ASSIGNMENT :: Your response should consist of the entire listing, transcribed exactly, with every image left out.

** STORED DATA follows **

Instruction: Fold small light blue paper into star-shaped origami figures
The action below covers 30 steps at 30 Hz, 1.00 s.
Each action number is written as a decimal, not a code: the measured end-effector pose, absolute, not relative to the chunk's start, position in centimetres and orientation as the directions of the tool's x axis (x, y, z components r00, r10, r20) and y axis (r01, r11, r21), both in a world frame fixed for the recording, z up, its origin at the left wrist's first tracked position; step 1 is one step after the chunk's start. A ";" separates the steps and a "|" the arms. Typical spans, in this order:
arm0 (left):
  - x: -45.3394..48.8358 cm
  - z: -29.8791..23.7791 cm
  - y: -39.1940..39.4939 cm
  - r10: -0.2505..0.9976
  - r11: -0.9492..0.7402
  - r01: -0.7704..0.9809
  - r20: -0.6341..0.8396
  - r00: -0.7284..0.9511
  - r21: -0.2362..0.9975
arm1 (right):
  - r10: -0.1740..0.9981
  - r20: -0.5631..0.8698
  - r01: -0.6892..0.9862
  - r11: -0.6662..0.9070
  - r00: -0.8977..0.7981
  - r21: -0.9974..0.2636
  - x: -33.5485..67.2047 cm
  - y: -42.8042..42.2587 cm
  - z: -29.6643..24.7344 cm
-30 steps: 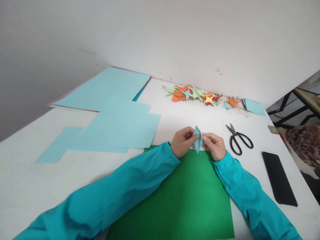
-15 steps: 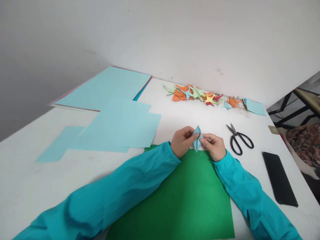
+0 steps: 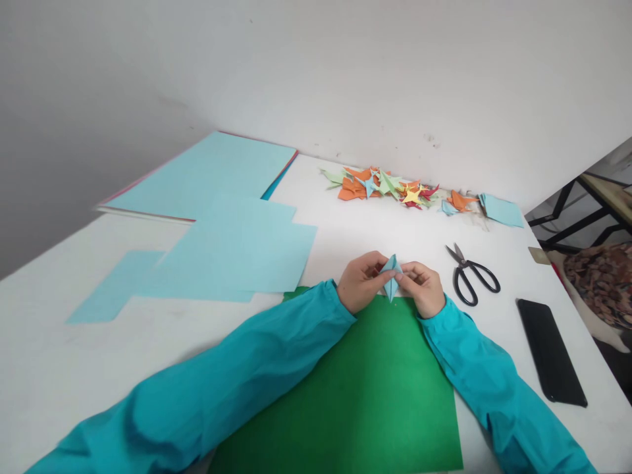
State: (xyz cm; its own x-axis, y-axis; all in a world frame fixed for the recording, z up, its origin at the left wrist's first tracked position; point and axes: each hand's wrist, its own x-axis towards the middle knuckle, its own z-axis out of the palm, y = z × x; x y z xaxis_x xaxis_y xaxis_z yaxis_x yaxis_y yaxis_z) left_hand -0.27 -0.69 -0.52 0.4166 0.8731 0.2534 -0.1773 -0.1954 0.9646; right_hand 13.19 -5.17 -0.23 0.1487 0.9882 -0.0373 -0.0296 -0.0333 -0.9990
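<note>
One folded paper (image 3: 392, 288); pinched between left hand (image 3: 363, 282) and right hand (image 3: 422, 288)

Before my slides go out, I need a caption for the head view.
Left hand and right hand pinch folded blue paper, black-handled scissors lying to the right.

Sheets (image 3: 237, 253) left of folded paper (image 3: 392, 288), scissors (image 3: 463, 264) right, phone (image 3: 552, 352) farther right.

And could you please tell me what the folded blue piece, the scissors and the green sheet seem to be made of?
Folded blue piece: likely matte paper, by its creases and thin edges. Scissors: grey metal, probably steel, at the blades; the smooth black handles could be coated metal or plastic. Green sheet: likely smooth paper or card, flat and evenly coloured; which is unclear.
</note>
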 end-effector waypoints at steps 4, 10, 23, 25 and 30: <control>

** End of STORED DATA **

RESULT OF THE EXERCISE ::
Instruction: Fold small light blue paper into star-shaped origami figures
The action below covers 30 steps at 30 Hz, 1.00 s.
Each action number is written as a decimal, not a code: the measured end-effector pose, absolute, not relative to the chunk's start, position in centimetres and orientation as the directions of the tool's x axis (x, y, z components r00, r10, r20) and y axis (r01, r11, r21), both in a world frame fixed for the recording, z up, its origin at the left wrist's first tracked position; step 1 is one step after the chunk's start. A ";" separates the steps and a "|" the arms. Typical spans, in this order:
arm0 (left):
  - x: -45.3394..48.8358 cm
  - z: -29.8791..23.7791 cm
  - y: -39.1940..39.4939 cm
  - r10: -0.2505..0.9976
  - r11: -0.9492..0.7402
  - r01: -0.7704..0.9809
  - r20: -0.6341..0.8396
  - r00: -0.7284..0.9511
  - r21: -0.2362..0.9975
arm1 (right):
  - r10: -0.1740..0.9981
  - r20: -0.5631..0.8698
  - r01: -0.6892..0.9862
  - r11: -0.6662..0.9070
  - r00: -0.8977..0.7981
  - r21: -0.9974..0.2636
  - x: -33.5485..67.2047 cm
  - y: -42.8042..42.2587 cm
  - z: -29.6643..24.7344 cm
-30 steps: 
-15 steps: 
+0 steps: 
State: (xyz cm; its own x-axis, y-axis; all in a world frame fixed for the recording, z up, its origin at the left wrist's first tracked position; point and axes: each hand's wrist, its own x-axis towards the middle knuckle, its own z-axis out of the palm, y = z × x; x y z xaxis_x xaxis_y xaxis_z yaxis_x yaxis_y yaxis_z) left_hand -0.27 -0.69 -0.52 0.4166 0.8731 0.2534 -0.1773 -0.1954 0.9646; right_hand 13.19 -5.17 -0.23 0.1487 0.9882 -0.0373 -0.0296 -0.0333 -0.9990
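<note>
One folded paper (image 3: 392, 288); pinched between left hand (image 3: 363, 282) and right hand (image 3: 422, 288)

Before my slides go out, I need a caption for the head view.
Left hand and right hand pinch folded blue paper, black-handled scissors lying to the right.

Sheets (image 3: 237, 253) left of folded paper (image 3: 392, 288), scissors (image 3: 463, 264) right, phone (image 3: 552, 352) farther right.

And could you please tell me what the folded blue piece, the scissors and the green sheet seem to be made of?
Folded blue piece: likely matte paper, by its creases and thin edges. Scissors: grey metal, probably steel, at the blades; the smooth black handles could be coated metal or plastic. Green sheet: likely smooth paper or card, flat and evenly coloured; which is unclear.
</note>
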 end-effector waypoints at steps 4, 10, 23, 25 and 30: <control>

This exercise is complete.